▸ **Task to carry out**:
Hunt for the word "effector" across the entries below, copying each line that holds it.

/---

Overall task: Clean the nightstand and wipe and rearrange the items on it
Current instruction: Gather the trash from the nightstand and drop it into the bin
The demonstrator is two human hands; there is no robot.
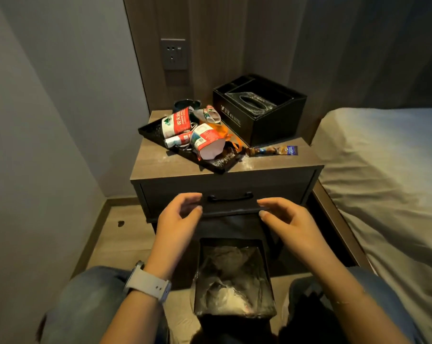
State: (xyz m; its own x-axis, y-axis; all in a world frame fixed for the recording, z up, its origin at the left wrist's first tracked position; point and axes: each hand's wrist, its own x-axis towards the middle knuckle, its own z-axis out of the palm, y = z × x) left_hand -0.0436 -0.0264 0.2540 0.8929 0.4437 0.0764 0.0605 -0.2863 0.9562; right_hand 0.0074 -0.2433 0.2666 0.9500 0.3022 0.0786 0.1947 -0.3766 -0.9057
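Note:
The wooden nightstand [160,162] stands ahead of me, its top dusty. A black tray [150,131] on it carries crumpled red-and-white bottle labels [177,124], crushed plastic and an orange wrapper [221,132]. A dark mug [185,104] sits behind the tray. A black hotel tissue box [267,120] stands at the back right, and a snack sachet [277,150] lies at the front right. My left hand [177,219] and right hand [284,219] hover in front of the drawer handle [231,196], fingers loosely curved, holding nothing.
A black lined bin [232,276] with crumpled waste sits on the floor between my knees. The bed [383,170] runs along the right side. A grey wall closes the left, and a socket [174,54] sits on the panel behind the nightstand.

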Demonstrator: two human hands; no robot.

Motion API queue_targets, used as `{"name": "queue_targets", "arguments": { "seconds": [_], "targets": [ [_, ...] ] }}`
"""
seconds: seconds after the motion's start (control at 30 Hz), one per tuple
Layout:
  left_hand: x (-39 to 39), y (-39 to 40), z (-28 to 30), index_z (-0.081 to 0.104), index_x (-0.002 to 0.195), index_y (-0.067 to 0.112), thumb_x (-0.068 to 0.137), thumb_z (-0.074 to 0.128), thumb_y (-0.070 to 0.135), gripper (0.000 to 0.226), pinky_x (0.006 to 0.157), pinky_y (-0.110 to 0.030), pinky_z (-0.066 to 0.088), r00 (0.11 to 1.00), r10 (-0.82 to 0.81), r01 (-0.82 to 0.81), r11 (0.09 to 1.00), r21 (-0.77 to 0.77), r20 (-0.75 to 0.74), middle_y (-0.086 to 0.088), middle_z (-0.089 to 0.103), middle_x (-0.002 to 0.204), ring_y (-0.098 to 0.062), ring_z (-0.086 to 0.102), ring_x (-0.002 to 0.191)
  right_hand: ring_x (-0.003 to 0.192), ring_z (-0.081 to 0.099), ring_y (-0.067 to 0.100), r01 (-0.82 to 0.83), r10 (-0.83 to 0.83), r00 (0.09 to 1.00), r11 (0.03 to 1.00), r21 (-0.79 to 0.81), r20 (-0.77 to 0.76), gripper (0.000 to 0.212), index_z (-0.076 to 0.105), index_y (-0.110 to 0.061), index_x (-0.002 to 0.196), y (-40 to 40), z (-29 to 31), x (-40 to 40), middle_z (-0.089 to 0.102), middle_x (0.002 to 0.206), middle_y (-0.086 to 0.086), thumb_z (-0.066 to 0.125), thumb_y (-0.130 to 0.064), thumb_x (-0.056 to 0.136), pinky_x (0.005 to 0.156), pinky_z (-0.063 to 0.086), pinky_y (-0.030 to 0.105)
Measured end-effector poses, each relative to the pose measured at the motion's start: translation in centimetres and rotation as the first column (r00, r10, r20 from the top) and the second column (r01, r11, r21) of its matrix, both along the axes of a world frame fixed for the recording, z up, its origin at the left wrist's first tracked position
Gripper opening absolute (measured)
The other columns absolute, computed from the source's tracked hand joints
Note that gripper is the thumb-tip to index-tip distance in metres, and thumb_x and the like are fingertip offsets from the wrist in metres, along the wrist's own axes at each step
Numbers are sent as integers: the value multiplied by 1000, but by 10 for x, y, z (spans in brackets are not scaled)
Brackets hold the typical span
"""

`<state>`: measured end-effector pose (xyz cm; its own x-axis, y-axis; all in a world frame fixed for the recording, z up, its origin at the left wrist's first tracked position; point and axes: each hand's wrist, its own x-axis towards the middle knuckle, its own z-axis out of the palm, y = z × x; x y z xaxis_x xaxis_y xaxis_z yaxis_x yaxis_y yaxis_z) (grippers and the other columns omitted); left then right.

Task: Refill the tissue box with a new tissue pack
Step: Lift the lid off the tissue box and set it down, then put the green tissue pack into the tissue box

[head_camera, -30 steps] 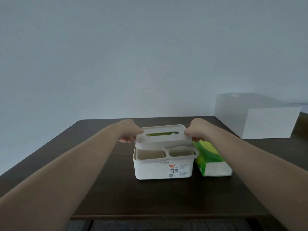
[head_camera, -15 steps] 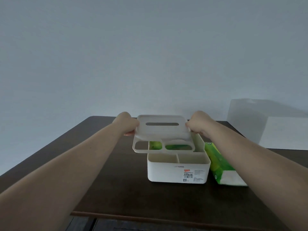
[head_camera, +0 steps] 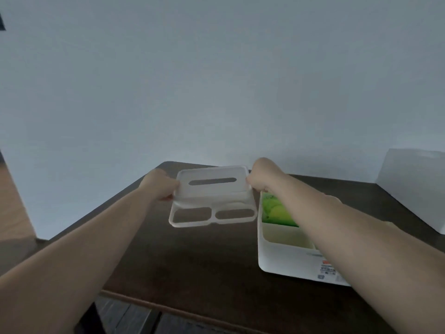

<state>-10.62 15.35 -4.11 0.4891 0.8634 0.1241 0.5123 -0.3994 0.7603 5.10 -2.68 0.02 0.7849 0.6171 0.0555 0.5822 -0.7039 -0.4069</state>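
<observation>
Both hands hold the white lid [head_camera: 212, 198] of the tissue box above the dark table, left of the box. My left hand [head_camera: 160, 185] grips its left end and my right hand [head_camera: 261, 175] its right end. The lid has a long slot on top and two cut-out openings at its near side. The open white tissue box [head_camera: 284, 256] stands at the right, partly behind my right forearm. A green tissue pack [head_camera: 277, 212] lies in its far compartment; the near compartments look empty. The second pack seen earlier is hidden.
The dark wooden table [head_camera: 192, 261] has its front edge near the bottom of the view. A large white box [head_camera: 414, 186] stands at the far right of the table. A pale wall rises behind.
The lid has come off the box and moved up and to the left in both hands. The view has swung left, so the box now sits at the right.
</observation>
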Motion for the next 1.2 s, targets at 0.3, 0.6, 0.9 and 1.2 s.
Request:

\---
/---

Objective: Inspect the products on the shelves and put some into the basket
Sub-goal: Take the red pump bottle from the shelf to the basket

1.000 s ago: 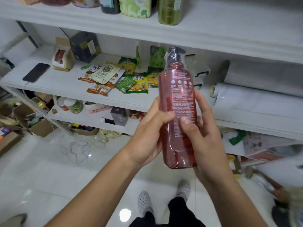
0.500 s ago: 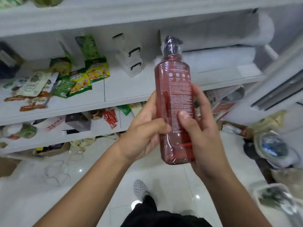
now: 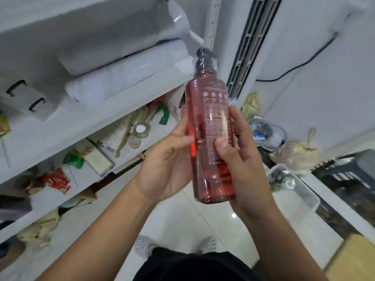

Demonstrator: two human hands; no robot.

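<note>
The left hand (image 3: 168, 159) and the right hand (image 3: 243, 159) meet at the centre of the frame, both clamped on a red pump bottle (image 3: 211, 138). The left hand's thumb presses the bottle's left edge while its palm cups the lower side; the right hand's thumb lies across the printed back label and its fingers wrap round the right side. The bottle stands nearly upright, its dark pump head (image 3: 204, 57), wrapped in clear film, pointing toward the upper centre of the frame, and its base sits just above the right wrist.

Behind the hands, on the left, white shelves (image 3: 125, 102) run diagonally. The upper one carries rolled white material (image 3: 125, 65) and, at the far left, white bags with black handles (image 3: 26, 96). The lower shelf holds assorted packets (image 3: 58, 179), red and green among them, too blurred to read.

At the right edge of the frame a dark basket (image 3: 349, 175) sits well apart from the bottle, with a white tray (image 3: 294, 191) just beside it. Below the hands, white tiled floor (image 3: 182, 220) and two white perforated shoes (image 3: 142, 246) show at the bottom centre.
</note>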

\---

▸ **The completed task**:
Measured end-effector poses, each relative to the pose measured at the motion's start: translation in centimetres and rotation as the first column (r00, r10, r20 from the top) and the second column (r01, r11, r21) of its matrix, both along the axes of a world frame fixed for the recording, z up, its origin at the left wrist's first tracked position
`<state>`: measured end-effector pose (xyz cm; its own x-axis, y-axis; all in a world frame fixed for the recording, z up, its origin at the left wrist's first tracked position; point and axes: each hand's wrist, its own x-axis towards the middle knuckle, its own z-axis out of the palm, y = z × x; x y z xaxis_x xaxis_y xaxis_z yaxis_x yaxis_y yaxis_z) (grippers and the other columns omitted); left then right.

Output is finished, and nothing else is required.